Exercise directions:
Retype the data exactly, from its first line to the line containing "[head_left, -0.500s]", including both, and skip any picture.

Stored data:
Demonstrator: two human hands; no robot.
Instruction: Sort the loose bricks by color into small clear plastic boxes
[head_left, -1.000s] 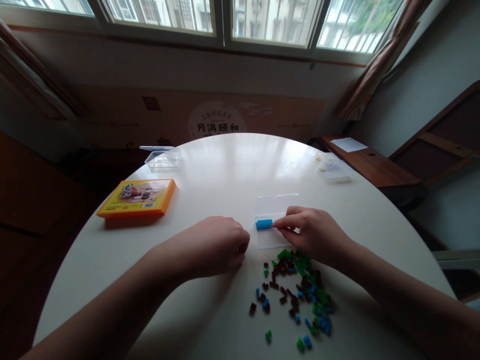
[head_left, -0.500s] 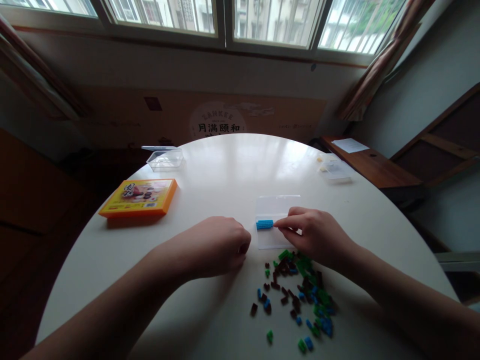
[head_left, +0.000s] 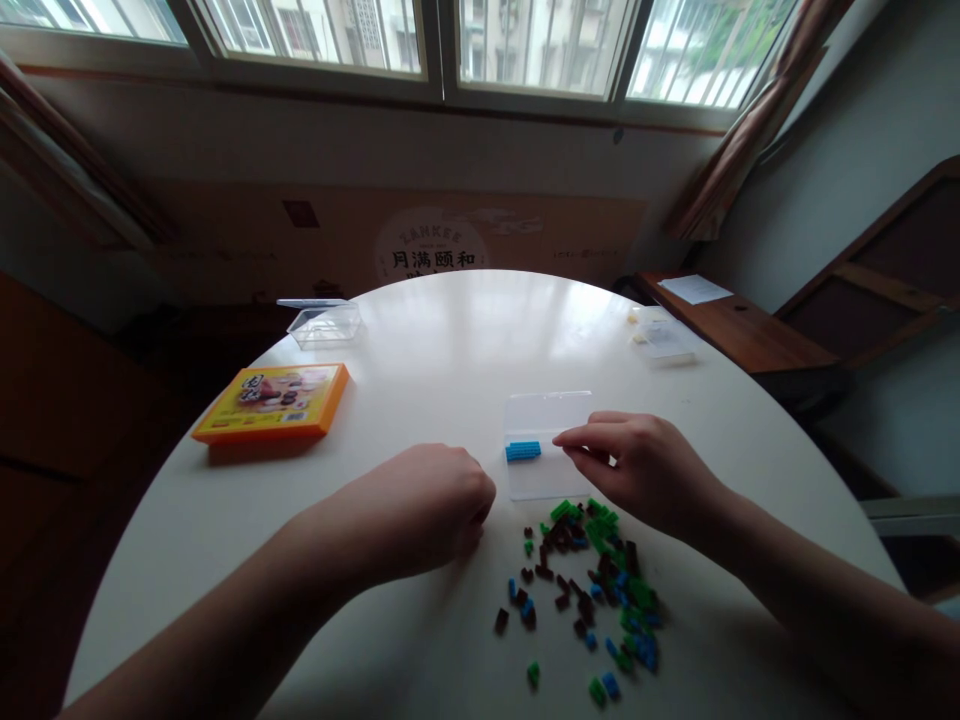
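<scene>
A row of blue toy bricks (head_left: 523,451) lies in the left part of a shallow clear plastic box (head_left: 555,484) with its lid open behind. My right hand (head_left: 637,462) hovers over the box's right side, thumb and forefinger slightly apart, a short gap from the blue row. Nothing shows between those fingertips. Left of the box, my left hand (head_left: 442,500) is curled into a fist near the tabletop; whatever its fingers may hold is hidden. Loose green, brown and blue toy bricks (head_left: 600,595) are scattered in front of the box, below my right hand.
An orange and yellow box (head_left: 274,400) lies on the left of the round white table (head_left: 420,370). Behind it is an open clear container (head_left: 325,325). Another clear container (head_left: 664,342) with pale pieces beside it sits at the far right, near a wooden desk (head_left: 757,325).
My right hand has drawn back to the right, off the blue brick row it was touching. The left fist keeps its pose; the whole view has shifted slightly.
</scene>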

Task answer:
Demonstrator: two human hands; no robot.
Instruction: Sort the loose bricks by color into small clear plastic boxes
[head_left, -1.000s] 
[head_left, -0.500s] 

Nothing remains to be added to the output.